Start of DATA BLOCK

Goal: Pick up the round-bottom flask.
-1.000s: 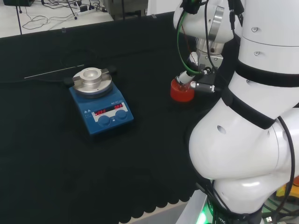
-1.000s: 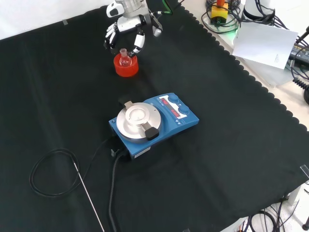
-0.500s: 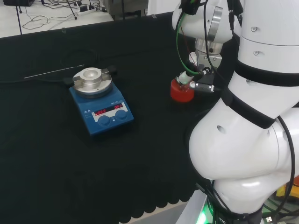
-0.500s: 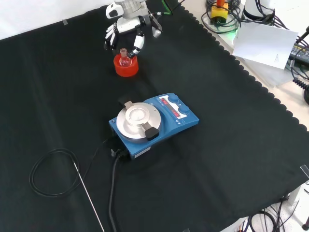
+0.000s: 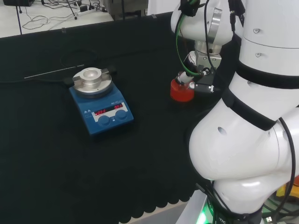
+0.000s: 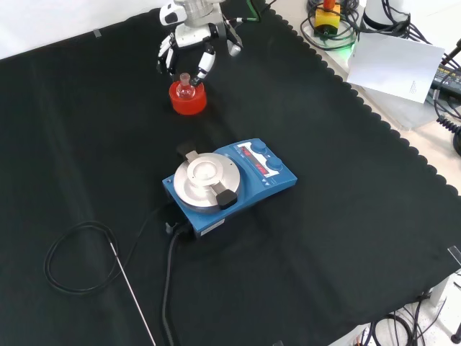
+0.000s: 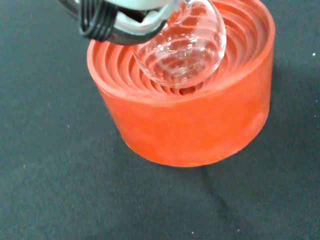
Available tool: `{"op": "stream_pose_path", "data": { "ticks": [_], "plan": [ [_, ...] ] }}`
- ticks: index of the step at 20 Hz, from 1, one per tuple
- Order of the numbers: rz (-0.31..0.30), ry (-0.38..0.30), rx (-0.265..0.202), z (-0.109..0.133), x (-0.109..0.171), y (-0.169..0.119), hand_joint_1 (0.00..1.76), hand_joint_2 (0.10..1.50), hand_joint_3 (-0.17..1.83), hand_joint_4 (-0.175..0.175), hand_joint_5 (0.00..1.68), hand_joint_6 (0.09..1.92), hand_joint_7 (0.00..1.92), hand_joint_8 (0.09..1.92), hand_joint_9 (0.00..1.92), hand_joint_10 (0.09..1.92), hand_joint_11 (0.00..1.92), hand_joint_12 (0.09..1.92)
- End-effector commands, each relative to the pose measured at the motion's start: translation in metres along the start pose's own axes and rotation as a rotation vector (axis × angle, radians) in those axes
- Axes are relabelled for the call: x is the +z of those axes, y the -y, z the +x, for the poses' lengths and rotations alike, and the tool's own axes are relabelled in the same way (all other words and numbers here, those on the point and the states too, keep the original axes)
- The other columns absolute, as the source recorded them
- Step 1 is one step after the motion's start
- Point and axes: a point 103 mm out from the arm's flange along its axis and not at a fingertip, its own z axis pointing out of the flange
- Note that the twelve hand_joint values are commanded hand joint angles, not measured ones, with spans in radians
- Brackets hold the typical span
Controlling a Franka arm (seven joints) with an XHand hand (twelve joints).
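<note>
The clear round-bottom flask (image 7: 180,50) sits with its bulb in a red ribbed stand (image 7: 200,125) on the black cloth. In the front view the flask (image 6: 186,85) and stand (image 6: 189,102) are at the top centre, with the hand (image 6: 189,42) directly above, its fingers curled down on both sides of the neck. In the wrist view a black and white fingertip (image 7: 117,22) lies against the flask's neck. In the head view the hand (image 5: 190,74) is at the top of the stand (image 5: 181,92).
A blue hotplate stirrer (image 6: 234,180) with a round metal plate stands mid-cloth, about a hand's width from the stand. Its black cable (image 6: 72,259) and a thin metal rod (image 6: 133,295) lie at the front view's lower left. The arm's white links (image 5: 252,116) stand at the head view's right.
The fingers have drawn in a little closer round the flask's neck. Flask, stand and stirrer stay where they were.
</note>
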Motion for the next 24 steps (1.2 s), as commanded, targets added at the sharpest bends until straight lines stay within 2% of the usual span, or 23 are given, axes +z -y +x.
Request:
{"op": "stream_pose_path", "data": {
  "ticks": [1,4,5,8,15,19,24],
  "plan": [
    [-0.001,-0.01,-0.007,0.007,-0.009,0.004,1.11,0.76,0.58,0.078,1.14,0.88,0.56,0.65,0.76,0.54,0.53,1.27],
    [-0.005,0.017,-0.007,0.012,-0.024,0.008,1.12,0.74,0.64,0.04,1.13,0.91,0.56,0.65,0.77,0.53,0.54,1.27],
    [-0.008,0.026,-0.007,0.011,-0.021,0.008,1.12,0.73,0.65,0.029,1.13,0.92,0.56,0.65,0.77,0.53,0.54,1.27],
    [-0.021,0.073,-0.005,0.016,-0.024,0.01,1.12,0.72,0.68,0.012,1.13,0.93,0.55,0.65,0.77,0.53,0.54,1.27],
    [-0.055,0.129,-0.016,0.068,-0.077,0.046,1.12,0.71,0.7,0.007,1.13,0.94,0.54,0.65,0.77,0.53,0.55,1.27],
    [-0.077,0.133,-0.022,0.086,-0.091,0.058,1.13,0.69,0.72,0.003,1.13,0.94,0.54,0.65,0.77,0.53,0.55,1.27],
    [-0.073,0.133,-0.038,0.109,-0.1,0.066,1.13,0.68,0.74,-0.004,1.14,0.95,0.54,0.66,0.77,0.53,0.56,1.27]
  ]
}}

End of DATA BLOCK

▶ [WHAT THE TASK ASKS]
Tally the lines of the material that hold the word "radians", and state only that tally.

▶ [RESPONSE TO THIS EXERCISE]
2